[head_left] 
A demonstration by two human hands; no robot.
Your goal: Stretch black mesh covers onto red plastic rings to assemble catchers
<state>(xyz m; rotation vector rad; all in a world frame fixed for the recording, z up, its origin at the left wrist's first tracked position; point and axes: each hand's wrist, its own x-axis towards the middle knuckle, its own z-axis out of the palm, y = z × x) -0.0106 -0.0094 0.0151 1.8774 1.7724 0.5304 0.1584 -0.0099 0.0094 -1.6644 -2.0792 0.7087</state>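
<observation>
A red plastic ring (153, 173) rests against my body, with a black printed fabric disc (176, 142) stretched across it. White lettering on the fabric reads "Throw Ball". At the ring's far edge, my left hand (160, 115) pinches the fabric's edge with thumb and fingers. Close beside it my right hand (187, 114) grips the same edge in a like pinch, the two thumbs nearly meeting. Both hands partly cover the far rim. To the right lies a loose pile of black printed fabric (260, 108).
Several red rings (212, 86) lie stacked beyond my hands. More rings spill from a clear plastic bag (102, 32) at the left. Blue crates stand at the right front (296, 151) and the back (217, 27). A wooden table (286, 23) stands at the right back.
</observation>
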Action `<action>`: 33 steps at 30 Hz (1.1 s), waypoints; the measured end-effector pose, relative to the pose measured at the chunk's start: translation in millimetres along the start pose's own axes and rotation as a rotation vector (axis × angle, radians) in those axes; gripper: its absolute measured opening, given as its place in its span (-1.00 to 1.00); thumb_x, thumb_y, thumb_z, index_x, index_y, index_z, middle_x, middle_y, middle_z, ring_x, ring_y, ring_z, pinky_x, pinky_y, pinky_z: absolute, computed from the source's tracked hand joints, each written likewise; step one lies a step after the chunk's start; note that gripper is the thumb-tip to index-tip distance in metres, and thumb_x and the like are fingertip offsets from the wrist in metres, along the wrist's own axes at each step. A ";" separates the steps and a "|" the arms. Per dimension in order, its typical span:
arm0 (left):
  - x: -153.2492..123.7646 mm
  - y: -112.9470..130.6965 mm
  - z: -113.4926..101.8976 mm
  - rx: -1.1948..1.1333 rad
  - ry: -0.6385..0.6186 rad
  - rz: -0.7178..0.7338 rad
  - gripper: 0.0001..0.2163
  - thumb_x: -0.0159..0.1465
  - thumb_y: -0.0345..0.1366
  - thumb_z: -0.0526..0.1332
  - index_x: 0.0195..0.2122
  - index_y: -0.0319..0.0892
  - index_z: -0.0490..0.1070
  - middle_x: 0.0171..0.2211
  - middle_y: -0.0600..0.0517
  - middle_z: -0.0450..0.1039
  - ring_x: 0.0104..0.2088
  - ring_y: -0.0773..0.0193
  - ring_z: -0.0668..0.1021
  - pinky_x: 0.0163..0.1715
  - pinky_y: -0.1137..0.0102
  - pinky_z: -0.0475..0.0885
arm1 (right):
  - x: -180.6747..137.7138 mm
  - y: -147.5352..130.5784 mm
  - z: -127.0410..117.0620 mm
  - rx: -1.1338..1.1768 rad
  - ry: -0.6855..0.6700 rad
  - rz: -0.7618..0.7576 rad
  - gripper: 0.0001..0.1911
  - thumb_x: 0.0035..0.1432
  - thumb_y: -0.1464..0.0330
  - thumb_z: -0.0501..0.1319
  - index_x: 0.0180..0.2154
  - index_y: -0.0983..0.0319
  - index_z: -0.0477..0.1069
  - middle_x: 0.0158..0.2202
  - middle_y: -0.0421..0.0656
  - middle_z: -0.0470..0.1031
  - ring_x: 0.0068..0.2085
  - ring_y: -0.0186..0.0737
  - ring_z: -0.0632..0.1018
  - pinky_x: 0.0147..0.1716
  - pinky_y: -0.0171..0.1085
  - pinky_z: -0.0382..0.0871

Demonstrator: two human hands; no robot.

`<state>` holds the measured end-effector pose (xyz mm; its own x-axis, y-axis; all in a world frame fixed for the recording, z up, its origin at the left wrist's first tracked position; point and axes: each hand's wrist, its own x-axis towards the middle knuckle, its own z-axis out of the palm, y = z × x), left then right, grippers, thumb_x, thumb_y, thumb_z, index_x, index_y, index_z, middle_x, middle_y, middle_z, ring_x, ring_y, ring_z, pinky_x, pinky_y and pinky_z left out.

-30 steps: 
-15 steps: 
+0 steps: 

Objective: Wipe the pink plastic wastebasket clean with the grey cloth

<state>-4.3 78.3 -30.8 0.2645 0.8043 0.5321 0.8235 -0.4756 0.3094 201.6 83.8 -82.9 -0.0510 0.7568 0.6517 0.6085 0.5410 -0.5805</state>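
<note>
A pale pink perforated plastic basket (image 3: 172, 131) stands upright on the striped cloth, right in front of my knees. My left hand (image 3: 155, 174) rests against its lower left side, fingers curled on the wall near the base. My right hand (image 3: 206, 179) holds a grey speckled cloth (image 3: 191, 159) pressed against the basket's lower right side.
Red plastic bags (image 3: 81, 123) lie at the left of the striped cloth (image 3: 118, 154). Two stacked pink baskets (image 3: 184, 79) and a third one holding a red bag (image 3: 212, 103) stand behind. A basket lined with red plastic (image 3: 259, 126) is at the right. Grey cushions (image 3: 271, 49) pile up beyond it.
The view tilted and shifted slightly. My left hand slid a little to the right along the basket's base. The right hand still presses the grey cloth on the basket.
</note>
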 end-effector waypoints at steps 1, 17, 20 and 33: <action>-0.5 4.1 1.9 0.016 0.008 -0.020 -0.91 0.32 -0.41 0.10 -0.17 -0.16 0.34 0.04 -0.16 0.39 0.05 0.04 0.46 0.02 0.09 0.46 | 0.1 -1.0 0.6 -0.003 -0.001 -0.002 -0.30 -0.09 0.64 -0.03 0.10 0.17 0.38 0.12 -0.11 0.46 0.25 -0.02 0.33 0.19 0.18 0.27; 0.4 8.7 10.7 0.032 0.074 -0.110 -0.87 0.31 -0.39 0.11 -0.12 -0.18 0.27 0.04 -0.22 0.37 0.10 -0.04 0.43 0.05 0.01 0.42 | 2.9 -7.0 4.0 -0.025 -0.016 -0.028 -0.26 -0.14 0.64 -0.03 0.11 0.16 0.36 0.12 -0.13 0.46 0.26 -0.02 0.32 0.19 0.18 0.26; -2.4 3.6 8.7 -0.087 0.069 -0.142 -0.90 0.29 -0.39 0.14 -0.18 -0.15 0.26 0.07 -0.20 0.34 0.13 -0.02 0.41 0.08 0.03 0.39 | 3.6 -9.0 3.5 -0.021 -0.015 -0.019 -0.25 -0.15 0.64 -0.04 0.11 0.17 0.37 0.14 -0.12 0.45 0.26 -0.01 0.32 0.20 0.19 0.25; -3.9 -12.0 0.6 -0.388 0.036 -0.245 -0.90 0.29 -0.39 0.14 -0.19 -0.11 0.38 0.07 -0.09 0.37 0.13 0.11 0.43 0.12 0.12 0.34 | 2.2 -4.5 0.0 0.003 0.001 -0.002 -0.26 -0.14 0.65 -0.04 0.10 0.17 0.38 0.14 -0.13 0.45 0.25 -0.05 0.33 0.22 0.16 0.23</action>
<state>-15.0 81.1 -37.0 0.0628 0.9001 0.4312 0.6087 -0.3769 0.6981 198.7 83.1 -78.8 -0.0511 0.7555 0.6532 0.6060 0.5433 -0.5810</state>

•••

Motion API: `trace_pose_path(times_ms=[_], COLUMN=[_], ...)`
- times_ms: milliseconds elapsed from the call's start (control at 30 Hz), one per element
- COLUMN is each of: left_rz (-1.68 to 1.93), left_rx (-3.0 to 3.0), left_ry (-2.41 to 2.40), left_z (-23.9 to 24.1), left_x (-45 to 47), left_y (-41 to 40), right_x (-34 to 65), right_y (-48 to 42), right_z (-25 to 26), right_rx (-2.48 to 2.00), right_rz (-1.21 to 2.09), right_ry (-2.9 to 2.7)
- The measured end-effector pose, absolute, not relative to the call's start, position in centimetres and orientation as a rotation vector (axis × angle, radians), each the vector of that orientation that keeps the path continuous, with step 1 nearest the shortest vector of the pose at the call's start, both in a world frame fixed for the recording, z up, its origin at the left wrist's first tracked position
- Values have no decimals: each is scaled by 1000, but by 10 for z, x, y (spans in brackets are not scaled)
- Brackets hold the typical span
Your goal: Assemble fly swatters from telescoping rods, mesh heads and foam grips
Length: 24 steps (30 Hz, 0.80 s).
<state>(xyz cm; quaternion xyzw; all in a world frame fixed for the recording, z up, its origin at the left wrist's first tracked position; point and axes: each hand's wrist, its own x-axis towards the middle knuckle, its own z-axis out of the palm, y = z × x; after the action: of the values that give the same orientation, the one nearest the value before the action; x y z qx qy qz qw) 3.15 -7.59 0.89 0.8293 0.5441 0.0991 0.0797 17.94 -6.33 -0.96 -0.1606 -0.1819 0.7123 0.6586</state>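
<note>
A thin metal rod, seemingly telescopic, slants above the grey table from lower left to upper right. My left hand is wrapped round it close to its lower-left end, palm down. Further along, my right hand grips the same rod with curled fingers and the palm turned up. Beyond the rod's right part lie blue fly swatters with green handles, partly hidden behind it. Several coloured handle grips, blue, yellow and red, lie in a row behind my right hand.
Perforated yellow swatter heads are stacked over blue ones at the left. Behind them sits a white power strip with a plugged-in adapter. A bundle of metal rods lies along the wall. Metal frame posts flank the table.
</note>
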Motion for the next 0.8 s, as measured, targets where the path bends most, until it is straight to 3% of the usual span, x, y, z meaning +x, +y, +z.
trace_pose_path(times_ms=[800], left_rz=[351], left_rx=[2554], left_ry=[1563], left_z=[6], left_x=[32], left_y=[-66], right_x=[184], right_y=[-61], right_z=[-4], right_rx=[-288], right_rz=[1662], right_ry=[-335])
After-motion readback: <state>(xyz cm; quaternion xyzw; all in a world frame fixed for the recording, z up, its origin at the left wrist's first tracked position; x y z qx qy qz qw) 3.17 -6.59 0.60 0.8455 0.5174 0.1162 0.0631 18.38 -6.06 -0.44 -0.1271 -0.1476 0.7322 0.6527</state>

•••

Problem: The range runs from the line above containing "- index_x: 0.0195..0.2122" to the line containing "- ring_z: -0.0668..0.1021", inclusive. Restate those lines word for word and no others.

Worked solution:
  - index_x: 0.0195..0.2122
  - index_y: -0.0319..0.0892
  - index_z: -0.0490..0.1070
  - middle_x: 0.0171..0.2211
  - middle_y: -0.0600..0.0517
  - middle_z: -0.0450..0.1039
  - ring_x: 0.0104..0.2088
  - ring_y: -0.0773..0.0193
  - ring_z: -0.0668..0.1021

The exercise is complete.